The biggest advantage of heitml is that interactive objects can be combined, nested, parameterized, and programmed very flexibly. These features are crucial to create applications by reusing cooperating interactive objects instead of rewriting everything from scratch each time.
There are class libraries of ready to use heitml objects. All are implemented using the programming language features of heitml. Library objects can be freely combined with user written objects. Also new objects can be created by inheriting from the already existing classes.
This document gives a quick and informal, yet technical introduction to the object-oriented features of heitml and the idea of interactive objects. For an introduction into the general design of heitml see http://www.heitml.com/heitml2.1/lref/lrtext01.hei and http://www.heitml.com/heitml2.1/lref/lrtext00.hei for the language reference. We first have a look at the classical approach of creating Web applications, then weŽll introduce the most interesting concepts of heitml and finally give you some technical details on heitml as a programming language.
2. Comparison to the Classical Approach
Classically Web applications are programmed in a page oriented way. This means programs or page templates with embedded programs are created by the programmer. Each program or template is started when the browser requests a page. Then this single HTML page is generated and sent to the browser.
Adding some server side functionality, for example a database form, requires additions in at least two places: The form needs to be added to the page program that shows the form and a processing routine needs to be added to the following page program.
This hampers the creation and especially the use of reusable components: A user, who just wants to add some server side functionality, must insert the right calls in several places of the program and so requires detailed knowledge of the program and the component.
3. Using Server Side Functionality
3.1. Using heitml Tags and Elements
Just as an HTML Web site consists of HTML pages, a heitml Web site consists of heitml pages.
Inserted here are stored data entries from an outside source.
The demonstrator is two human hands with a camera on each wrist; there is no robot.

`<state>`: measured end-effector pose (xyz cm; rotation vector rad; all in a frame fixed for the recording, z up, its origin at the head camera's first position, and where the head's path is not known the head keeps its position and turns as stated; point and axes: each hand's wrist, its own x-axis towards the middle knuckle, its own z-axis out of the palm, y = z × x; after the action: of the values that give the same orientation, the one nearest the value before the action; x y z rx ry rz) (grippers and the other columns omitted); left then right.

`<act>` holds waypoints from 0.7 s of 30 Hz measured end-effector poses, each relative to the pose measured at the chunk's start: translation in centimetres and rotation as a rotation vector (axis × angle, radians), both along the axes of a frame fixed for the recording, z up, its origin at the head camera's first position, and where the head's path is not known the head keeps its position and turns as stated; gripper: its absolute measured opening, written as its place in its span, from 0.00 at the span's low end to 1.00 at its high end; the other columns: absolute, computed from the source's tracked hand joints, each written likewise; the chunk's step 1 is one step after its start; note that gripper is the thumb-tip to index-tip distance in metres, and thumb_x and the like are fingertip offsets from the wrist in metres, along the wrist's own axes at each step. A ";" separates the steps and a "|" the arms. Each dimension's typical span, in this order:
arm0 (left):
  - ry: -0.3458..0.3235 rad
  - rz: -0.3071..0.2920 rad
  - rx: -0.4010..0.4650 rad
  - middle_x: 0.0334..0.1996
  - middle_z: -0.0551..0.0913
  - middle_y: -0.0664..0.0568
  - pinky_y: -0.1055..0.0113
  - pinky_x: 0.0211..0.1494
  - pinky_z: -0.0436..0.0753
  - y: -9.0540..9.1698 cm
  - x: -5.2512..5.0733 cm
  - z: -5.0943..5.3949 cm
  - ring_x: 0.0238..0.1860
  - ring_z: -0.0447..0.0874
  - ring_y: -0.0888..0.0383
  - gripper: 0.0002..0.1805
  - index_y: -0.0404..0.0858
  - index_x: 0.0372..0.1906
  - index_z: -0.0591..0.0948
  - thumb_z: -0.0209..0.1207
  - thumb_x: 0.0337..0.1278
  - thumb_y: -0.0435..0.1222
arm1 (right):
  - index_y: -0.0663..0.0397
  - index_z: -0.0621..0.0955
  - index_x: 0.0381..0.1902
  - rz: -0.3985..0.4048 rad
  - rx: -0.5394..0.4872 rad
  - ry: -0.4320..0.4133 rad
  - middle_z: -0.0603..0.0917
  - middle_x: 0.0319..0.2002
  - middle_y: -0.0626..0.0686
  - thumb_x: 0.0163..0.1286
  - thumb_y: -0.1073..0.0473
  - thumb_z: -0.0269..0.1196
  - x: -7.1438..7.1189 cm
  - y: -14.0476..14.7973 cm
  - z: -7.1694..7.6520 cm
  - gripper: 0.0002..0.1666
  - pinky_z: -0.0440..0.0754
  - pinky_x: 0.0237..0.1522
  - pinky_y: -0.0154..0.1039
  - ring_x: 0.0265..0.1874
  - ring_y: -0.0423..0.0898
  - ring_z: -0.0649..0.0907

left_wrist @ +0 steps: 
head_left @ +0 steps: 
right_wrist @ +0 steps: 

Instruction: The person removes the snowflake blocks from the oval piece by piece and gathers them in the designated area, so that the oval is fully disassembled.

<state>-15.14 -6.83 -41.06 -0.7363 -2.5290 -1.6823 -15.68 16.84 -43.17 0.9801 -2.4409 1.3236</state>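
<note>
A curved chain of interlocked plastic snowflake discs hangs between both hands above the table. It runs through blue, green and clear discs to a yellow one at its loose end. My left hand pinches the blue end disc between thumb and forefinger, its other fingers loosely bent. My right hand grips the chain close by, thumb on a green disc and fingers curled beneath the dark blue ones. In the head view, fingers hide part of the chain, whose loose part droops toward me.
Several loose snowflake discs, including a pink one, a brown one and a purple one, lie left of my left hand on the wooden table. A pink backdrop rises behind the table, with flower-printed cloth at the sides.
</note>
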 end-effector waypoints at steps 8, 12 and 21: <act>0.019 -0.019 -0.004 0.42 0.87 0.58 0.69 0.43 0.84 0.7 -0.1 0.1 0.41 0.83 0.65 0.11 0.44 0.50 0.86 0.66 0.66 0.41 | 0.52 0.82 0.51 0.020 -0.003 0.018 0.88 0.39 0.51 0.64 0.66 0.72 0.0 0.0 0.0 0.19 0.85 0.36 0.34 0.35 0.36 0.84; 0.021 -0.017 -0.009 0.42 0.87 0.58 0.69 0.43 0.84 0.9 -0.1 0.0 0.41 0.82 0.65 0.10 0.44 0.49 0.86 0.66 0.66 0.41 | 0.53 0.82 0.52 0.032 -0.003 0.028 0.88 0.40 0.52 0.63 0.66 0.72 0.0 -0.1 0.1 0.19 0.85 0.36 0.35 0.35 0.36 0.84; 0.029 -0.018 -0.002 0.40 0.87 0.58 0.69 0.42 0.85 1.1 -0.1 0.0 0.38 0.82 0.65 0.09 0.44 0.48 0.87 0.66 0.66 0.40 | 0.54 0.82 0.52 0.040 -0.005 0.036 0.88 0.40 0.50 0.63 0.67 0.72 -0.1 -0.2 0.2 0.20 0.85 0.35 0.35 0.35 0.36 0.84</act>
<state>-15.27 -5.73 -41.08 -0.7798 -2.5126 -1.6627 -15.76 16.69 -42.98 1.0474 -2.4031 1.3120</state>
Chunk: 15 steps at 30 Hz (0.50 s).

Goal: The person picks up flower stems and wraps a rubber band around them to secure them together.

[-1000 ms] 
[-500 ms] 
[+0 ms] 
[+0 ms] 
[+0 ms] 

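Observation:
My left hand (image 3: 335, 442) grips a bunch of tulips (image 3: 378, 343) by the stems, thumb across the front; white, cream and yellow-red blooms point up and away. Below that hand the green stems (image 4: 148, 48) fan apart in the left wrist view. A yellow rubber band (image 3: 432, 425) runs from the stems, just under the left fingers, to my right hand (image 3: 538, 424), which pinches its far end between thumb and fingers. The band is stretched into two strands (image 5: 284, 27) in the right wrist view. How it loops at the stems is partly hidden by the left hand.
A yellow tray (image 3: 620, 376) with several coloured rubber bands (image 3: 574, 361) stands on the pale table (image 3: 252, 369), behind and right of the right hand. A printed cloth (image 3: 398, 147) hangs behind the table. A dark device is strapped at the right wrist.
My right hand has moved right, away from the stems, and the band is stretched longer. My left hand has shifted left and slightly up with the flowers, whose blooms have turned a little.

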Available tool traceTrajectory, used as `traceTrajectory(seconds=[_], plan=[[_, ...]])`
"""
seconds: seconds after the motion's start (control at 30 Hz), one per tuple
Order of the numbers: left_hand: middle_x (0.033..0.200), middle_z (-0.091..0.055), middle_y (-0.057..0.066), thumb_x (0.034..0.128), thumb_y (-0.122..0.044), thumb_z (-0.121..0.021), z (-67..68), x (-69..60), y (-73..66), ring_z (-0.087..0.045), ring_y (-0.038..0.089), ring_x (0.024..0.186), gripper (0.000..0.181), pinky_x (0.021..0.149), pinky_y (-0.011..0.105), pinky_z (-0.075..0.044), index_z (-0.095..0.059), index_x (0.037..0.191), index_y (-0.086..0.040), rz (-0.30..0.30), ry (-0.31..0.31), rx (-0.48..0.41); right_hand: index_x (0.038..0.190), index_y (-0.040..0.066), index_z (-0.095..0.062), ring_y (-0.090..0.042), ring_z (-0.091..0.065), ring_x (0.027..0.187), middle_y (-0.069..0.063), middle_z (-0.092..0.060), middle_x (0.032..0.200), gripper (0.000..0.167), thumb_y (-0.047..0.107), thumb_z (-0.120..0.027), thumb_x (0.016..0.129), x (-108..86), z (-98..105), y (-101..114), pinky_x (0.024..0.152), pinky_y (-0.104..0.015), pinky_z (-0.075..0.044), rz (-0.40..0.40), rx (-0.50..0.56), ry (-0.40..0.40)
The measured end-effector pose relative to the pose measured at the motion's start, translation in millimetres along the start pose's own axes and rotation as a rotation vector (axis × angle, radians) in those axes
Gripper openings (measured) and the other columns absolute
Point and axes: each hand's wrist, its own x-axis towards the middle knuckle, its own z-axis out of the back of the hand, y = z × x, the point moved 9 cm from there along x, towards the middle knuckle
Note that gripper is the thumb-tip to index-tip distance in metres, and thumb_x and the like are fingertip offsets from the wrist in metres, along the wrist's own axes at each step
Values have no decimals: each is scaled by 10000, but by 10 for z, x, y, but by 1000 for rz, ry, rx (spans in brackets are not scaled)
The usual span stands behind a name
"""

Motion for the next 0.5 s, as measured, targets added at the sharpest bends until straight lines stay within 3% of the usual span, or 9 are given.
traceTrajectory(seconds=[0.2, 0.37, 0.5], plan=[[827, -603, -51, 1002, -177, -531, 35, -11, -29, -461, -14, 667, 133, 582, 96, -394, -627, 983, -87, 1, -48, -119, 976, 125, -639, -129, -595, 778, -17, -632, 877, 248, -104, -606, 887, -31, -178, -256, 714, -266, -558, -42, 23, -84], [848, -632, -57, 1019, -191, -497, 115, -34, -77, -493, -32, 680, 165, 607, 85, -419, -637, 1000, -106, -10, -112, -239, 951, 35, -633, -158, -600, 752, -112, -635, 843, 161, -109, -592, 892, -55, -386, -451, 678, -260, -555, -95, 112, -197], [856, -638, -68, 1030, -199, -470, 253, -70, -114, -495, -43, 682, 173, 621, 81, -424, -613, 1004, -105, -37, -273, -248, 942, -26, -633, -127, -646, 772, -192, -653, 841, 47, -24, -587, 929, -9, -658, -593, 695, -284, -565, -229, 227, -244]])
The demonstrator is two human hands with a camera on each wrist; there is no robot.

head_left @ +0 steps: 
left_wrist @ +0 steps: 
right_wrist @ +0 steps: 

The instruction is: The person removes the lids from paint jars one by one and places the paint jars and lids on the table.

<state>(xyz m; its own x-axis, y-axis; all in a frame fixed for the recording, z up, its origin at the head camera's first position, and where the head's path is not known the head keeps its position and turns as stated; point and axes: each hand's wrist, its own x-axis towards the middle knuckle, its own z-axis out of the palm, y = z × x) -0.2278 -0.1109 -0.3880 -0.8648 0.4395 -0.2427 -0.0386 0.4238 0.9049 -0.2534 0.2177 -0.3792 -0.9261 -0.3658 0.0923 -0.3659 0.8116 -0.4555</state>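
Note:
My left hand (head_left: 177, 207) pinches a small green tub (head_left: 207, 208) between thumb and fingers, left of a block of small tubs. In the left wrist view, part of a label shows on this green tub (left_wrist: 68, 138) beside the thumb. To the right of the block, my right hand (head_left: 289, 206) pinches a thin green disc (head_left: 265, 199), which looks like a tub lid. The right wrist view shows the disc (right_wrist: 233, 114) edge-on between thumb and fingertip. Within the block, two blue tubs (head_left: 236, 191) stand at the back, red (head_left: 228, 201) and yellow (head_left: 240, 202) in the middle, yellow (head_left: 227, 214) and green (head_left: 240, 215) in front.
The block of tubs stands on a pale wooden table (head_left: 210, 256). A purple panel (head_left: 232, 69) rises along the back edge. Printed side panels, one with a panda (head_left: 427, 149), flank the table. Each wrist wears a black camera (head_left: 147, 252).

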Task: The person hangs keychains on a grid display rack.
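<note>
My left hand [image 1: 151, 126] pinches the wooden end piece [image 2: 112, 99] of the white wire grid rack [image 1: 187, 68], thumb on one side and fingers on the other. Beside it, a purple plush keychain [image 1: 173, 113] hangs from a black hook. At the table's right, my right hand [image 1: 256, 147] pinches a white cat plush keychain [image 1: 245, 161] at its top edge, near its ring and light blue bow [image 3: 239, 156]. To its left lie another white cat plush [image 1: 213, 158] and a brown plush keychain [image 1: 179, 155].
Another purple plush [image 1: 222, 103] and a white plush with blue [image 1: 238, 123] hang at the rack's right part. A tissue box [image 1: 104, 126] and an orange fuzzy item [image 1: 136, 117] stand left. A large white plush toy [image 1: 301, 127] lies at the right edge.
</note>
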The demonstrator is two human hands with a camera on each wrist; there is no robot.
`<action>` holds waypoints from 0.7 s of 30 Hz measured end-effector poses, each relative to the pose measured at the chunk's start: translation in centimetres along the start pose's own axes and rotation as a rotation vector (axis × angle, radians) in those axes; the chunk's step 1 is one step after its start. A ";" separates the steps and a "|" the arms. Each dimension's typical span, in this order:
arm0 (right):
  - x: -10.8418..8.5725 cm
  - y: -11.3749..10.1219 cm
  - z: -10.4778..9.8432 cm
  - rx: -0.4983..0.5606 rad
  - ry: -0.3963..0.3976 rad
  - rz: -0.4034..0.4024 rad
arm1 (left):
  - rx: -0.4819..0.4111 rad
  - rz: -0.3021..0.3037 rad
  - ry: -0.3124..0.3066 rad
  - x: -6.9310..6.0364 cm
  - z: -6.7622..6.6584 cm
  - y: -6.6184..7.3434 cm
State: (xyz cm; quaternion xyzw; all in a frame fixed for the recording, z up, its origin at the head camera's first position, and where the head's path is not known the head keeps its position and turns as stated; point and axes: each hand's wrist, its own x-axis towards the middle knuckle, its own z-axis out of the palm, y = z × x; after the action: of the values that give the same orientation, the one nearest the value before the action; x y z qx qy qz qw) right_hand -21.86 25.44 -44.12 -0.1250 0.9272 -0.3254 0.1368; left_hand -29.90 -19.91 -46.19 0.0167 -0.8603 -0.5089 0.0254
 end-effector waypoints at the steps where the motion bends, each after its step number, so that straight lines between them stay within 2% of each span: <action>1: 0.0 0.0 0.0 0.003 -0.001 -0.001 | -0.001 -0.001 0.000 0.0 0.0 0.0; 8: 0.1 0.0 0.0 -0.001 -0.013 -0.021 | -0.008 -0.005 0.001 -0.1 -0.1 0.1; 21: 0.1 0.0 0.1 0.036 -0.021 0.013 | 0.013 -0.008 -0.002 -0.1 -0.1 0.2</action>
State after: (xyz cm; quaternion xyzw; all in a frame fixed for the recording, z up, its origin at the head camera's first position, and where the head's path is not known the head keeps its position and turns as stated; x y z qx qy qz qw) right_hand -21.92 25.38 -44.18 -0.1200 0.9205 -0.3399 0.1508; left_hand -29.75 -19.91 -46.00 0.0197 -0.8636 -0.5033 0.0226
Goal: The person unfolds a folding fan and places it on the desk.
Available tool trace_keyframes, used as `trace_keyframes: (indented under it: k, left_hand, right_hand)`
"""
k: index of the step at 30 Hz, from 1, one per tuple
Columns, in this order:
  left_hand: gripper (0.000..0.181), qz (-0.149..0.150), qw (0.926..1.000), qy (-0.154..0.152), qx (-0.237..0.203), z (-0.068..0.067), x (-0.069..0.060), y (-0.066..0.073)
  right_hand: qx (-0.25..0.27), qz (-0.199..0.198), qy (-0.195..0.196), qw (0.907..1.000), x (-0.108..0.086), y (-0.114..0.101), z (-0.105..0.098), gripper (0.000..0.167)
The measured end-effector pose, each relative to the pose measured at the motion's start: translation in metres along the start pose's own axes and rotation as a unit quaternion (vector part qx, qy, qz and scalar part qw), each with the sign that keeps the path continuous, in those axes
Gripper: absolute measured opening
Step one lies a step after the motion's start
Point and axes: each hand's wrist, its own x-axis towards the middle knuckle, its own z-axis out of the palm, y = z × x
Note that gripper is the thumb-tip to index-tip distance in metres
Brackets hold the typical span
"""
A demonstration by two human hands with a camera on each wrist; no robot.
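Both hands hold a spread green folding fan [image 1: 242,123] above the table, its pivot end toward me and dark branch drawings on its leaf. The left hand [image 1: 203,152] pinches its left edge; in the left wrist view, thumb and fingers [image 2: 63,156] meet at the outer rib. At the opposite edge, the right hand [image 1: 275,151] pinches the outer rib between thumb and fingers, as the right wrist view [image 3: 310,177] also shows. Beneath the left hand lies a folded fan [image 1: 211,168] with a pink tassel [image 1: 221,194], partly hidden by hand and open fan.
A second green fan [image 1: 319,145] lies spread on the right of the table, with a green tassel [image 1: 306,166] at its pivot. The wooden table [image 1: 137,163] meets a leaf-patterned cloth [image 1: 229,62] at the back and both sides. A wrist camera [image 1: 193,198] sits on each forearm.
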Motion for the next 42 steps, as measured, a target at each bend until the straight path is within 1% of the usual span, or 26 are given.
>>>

Since heitml is an extension of HTML, an HTML page is already a very simple heitml page. In addition to HTML tags however heitml page can contain server side functionality in the form of so called objects.
The goal of heitml is to specify the use of server side functionality the same way as browser functionality: by using HTML/XML like tags. This simplifies programming so that even HTML-designers without programming knowledge can use server functionality.
For example a counter can be used on a heitml page by writing
or for a counter with a reset buttonThe couter value is <counter name="test">
The counter with the reset-button is interactive, i.e.it reacts on a users response (pressing the reset button). This requires a totally different implementation, since the server must be prepared to handle the user clicking on the reset button. Note, however that there is no difference in the description, in both cases ordinary HTML syntax is used. Note that in contrast to a clock or an animation (typical client side objects), the counter is server based since the counter value must be stored on the server. So pressing the reset-button requires an interaction with the server, in order to reset the counter value.This is a <counter name="test" resetbutton>
Another example is a database display element and a database scroller element:
This is the database content: <dbdisplay relation="customers"> <dbformat> <dbfield "Name"> <dbfield "Address> <br> </dbformat> </dbdisplay> <dbemptyquery> No data found. </dbemptyquery>
This displays a list of customer records on the Web page. The <dbformat> element holds the format of a database record, and the <dbemptyquery> contains the text to be displayed in case the database is empty.
If the tag <dbscroller> is used instead, not all records are shown at once, but the representation automatically provides scroll buttons which make it possible to scroll through pages of data. Clearly the implementation of a scroller is much more complex, since it must react to the scroll buttons accordingly. It is however completely hidden to the Web author, who only has to know the tag name and parameters, as happens with standard HTML tags.
Thanks to heitml's libraries, there are many possible new elements like <counter> or <dbdisplay> . Examples are a <dbform> to modify database records or, more application-specific, a shopping basket or a discussion group.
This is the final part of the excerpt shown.